[bugfix] [main] Fix KV cache query inconsistency across different TP ranks in the KV Pool (#5030)

### What this PR does / why we need it? In the current KV Pool scenario for models like MLA and GQA, where different TP ranks generate identical KV caches, the system is designed to store only a single copy. The previous approach allowed each card to query storage requirements dynamically, but inconsistent query results across cards led to incorrect storage.
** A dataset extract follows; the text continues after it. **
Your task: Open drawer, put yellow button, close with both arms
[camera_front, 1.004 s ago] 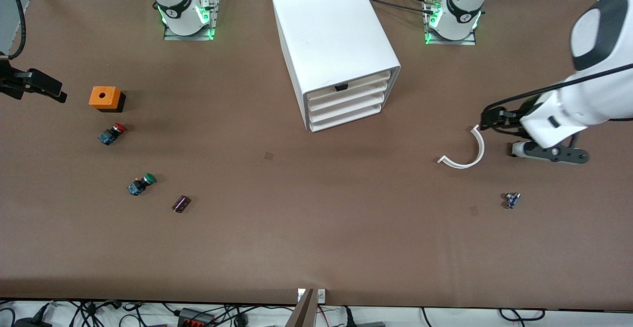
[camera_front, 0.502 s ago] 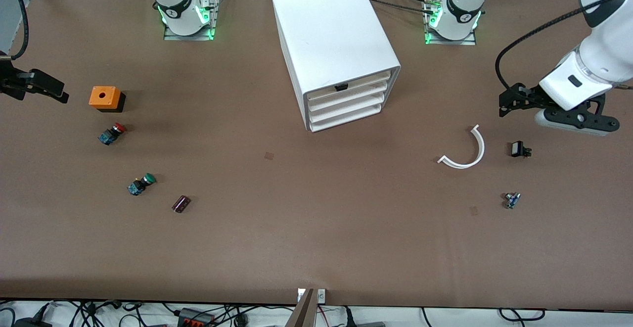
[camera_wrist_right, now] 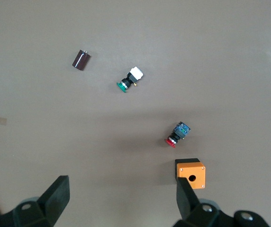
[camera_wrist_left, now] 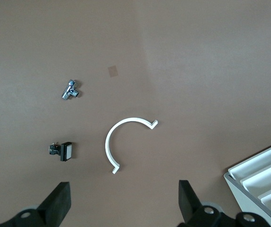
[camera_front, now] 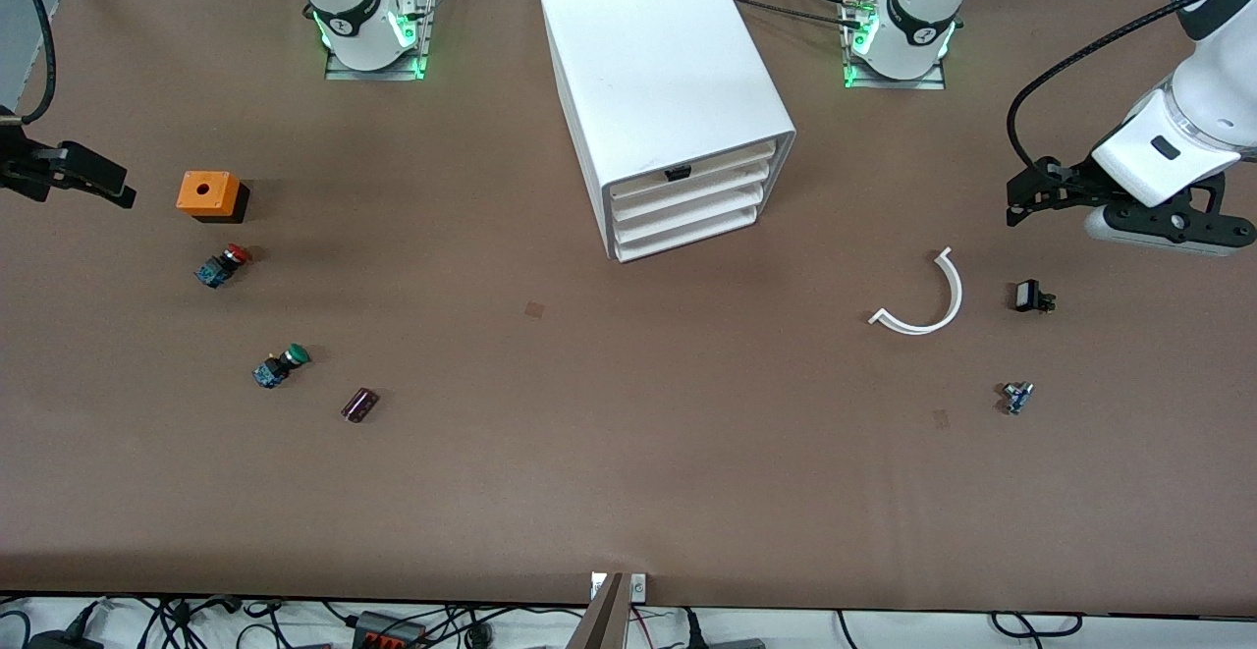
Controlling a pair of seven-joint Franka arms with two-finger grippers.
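Drawer (camera_front: 687, 174) shut, contents hidden | left tool (camera_wrist_left: 121, 203) fingertips cropped

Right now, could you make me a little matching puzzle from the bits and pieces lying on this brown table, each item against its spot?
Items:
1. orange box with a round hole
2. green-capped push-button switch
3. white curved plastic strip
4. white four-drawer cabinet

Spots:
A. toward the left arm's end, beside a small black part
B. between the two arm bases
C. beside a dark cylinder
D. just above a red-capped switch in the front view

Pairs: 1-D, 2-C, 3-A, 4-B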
To fix this, the new solution pre-allocates storage responsibilities; each card now simply stores its pre-assigned blocks, bypassing the inconsistent query step and ensuring data correctness. - vLLM version: v0.12.0 - vLLM main: ad32e3e19c --------- Signed-off-by: fems14 <1804143737@qq.com>
2025-12-15 21:56:05 +08:00
parent c064d11fd7
commit b662d914a4
5 changed files with 188 additions and 199 deletions
--- a/vllm_ascend/distributed/kvpool/backend/memcache_backend.py
+++ b/vllm_ascend/distributed/kvpool/backend/memcache_backend.py
@@ -19,7 +19,7 @@ class MemcacheBackend(Backend):

    def __init__(self, parallel_config: ParallelConfig):
        try:
-            from memcache import DistributedObjectStore  # type: ignore
+            from memcache_hybrid import DistributedObjectStore  # type: ignore
        except ImportError as e:
            raise ImportError(
                "Please install memcache by following the instructions at "
@@ -43,10 +43,7 @@ class MemcacheBackend(Backend):
        torch.npu.set_device(device)

    def register_buffer(self, ptrs: list[int], sizes: list[int]):
-        for ptr, size in zip(ptrs, sizes):
-            ret_value = self.store.register_buffer(ptr, size)
-            if ret_value != 0:
-                raise RuntimeError("Memcache memory registration failed.")
+        pass

    def exists(self, keys: list[str]) -> list[int]:
        return self.store.batch_is_exist(keys)